[Slony1-general] How many slaves will slony scale to for a smaller database on cheap, commodity x86 boxes?

Mon Mar 8 08:17:20 PST 2010

Karl Denninger wrote:
> Brad Nicholson wrote:
>> On Mon, 2010-03-08 at 12:58 +0000, John Moran wrote:
>>   
>>> On Mon, Mar 8, 2010 at 7:58 AM, Ian Lea <ian.lea at gmail.com> wrote:
>>>     
>>>> If the slaves are local i.e. LAN rather than WAN and the update volume
>>>> is low, it should work OK.
>>>>
>>>> The hardware spec of the slave should be irrelevant, as long as they
>>>> can cope with the load.
>>>>
>>>>
>>>> --
>>>> Ian.
>>>>       
>>> Great. Is there hard data available on how well slony-I scales on a
>>> LAN without using cascading?
>>>
>>>     
>>
>> Not that I am aware of. 
>>
>> It is going to be highly dependant on the write load and speed of
>> hardware.
>>
>>   
> Note that the EXPECTATION (based on the design) is that transactional 
> traffic will approximately rise on a quadratic basis as the number of 
> slaves increase at the same branch level.
>
> This PROBABLY doesn't get you in trouble before you reach a half-dozen 
> to a dozen slaves, roughly, but beyond that, it both can and will.
>
> There is no particular reason not to use a cascade (or "branched") 
> structure to control this as the number of replicated nodes increases.
That's overstating the thing that behaves quadratically.

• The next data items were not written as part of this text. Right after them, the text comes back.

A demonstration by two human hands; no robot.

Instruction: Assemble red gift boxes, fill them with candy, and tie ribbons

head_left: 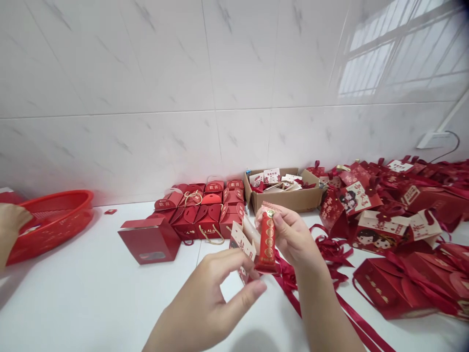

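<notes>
My right hand (291,234) pinches a long, red-wrapped sweet (268,244) with gold lettering, holding it upright between thumb and fingers. Behind that, a pale packet (252,230) shows partly; what it rests in is hard to make out. Just left is a small gift box (242,244) with a white, red-printed panel, partly covered by my fingers. My left hand (216,288) reaches in from below, thumb and index finger apart, fingertips by the box's lower edge. Whether they touch it is unclear. Dark red ribbons (289,281) lie under my right wrist.
Red gift boxes (196,220) stand in rows against the tiled wall, beside a larger red box (150,242). A cardboard carton (293,200) holds printed cards. Ribboned boxes (388,234) pile up at right. Far left, a beige sleeve (12,225) overlaps a red plastic basket (66,225).
</notes>
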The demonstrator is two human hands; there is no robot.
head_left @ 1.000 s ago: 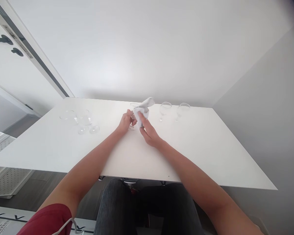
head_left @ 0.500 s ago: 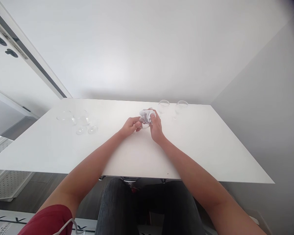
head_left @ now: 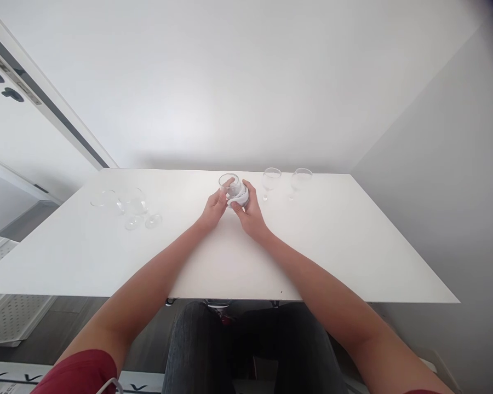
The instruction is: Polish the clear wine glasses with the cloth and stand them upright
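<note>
The fingers [head_left: 222, 198] of the left hand [head_left: 212, 211] were closed around a clear glass [head_left: 229, 186], its round rim facing up between the two hands. The right hand [head_left: 252, 213] had its fingers clamped on a white cloth [head_left: 242, 195], which was bunched against the glass's right side. Both hands were above the middle of the white desk [head_left: 230, 262]. Near the right hand stood two stemmed glasses [head_left: 271, 175]; well to the left was another pair of glasses [head_left: 136, 202], feet close together. Beyond the desk's far edge rose a pale wall [head_left: 230, 82].
</note>
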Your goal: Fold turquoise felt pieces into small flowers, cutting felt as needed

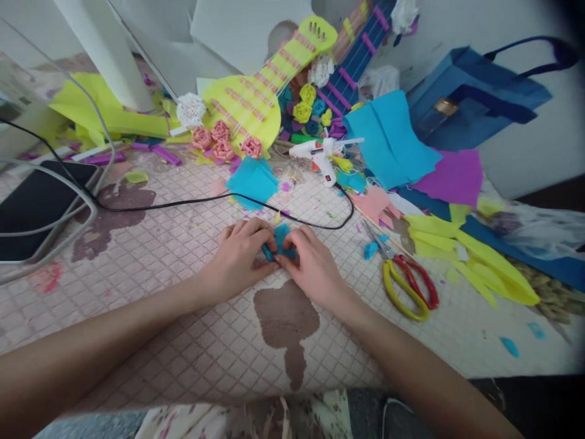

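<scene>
Both hands meet over a small piece of turquoise crepe paper point(282, 234) near the middle of the cloth. My left hand point(244, 250) pinches its left side between thumb and fingers. From the other side my right hand point(311, 259) closes on its right edge, the two thumbs almost touching. The fingers hide part of the paper, so its exact folds do not show. Just beyond the hands lies a turquoise paper square point(254, 182). Scissors with yellow and red handles point(406, 283) rest to the right of my right hand.
A white glue gun point(322, 160) lies behind, its black cord point(192, 202) crossing the patterned cloth point(192, 347). A yellow paper guitar point(249, 107) with pink paper roses point(222, 143) leans at the back. Coloured sheets, a blue bag point(475, 97) and a black tablet-like device point(39, 207) flank the area.
</scene>
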Motion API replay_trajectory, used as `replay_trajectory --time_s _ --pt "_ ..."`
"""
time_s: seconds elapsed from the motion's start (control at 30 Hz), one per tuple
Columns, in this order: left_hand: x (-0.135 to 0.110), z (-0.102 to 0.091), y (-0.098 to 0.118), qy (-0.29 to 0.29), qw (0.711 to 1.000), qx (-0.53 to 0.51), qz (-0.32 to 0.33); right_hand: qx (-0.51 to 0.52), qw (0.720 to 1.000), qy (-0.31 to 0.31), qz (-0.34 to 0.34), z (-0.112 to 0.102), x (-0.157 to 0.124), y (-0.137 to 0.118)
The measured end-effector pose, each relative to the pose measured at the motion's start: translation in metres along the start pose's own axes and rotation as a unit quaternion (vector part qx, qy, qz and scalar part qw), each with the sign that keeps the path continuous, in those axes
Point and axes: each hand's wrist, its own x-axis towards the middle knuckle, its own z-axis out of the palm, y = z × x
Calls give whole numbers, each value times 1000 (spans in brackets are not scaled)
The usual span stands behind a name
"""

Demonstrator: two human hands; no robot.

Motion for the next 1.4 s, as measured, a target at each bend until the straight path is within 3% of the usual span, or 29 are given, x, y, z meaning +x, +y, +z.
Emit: replay_trajectory --time_s 0.2,0.5,0.77,1.0,1.23,1.4 --pt "4 -4 -5 9 998 -67 -15 -21 1000 2 -3 1 -1 -3" --pt "9 -8 -18 15 995 -93 26 -20 1000 3 -11 0 0 -3" --pt "-1 6 -3 39 996 75 11 8 1000 2 -29 -3 -2 0" --pt "-3 2 -3 43 999 11 -2 66 997 -3 -43 -12 -2 6" --pt "-7 10 2 57 994 91 20 52 998 -3 -37 -4 -4 7" --pt "-8 9 1 49 995 89 18 95 995 -1 -43 -11 0 11"
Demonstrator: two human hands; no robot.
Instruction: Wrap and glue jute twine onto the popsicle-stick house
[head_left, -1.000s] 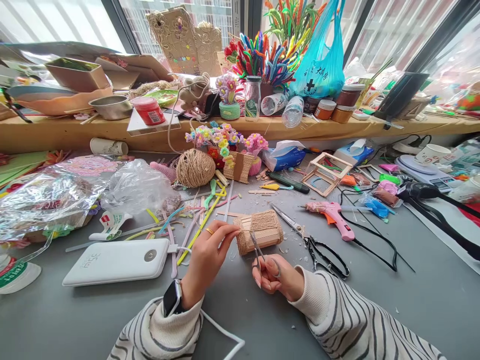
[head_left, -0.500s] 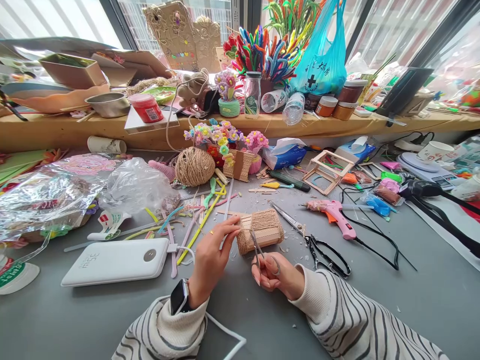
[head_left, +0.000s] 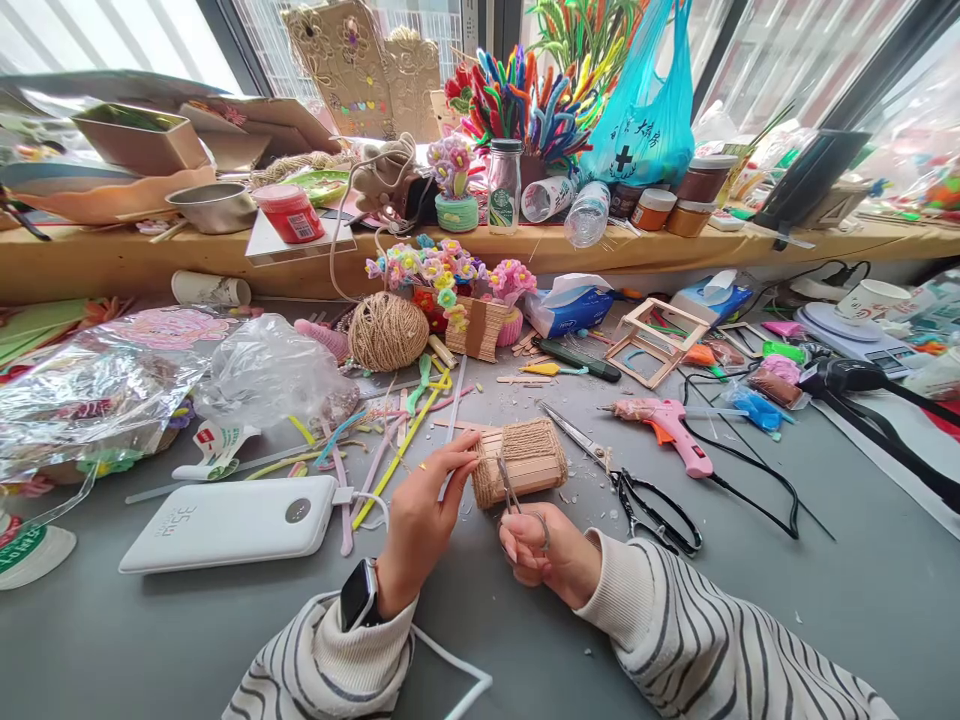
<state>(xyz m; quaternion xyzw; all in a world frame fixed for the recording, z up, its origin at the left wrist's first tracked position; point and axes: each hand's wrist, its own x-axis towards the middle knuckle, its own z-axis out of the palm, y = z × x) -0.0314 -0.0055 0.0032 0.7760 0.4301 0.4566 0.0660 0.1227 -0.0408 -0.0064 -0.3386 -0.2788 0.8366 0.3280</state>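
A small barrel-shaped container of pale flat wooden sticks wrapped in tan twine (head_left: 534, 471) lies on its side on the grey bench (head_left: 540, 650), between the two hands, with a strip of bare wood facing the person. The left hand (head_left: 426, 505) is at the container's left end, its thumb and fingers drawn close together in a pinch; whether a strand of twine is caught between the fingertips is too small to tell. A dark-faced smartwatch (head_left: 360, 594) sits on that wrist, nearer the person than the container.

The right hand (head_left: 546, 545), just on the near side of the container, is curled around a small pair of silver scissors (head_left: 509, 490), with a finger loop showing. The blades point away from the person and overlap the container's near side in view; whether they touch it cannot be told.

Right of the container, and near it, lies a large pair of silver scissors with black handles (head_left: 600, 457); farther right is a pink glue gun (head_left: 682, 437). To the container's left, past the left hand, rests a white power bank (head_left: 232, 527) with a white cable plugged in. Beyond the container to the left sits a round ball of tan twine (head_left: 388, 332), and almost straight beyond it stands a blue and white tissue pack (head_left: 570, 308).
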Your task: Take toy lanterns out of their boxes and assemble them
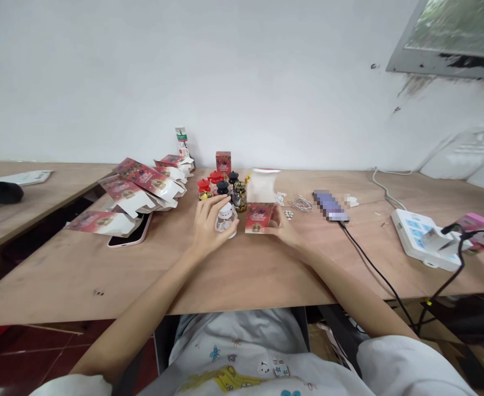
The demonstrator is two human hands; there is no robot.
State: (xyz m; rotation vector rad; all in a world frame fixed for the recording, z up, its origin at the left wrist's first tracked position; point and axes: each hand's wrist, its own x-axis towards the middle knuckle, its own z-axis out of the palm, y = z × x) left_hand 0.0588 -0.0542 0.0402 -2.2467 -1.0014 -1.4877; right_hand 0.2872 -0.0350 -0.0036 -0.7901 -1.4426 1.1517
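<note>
My left hand is closed around a small clear jar with a white lid on the wooden table. My right hand grips a small red printed box, held next to the jar with its opening toward it. Just behind them stands a cluster of little jars with red, black and gold tops. An upright red box stands further back.
A pile of flat red-and-white box blanks lies at the left over a pink phone. At the right are a purple phone on a cable, silver rings, a clear bag and a white power strip.
</note>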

What notably increases in quadratic fashion is the coordination work 
between the nodes, that is, the sending of SYNC confirmations.  Each 
node, as a potential failover target, needs to know where the other 
nodes are at, and so this information is indeed widely reported.

This will, as the number of nodes increases, eventually become dominant, 
but it is by no means obvious that the cost becomes prohibitive at a 
*low* level of activity.

If the sizes of SYNCs are pretty large (e.g. - each SYNC on an active 
origin is capturing rather a lot of update activity), then the cost of 
confirmations will only be a tiny fraction of this, and it would take a 
rather large increase in the number of nodes in order for the 
confirmation costs to outweigh the ordinary (scaling at linear cost) 
activity required to transfer the replicated INSERT/UPDATE/DELETE 
statements.

The two things much more likely to cause trouble are if:

a) The origin nodes aren't powerful enough to cope with the combination of:
   1.  The update load induced by the application,
   2.  The added INSERTs into sl_log_1/sl_log_2 done by the Slony-I 
triggers, and
   3.  The added query load induced by subscribers pulling data from the 
origin,
or
b) Subscriber nodes aren't powerful enough to cope with the update load 
induced by the INSERT/UPDATE/DELETE requests performed by Slony-I.

Note that using "cascaded subscriptions" can be a big help for a.3; you 
need at least one node subscribing to the origin, but you can cut down 
on load against the origin by having other nodes subscribe indirectly.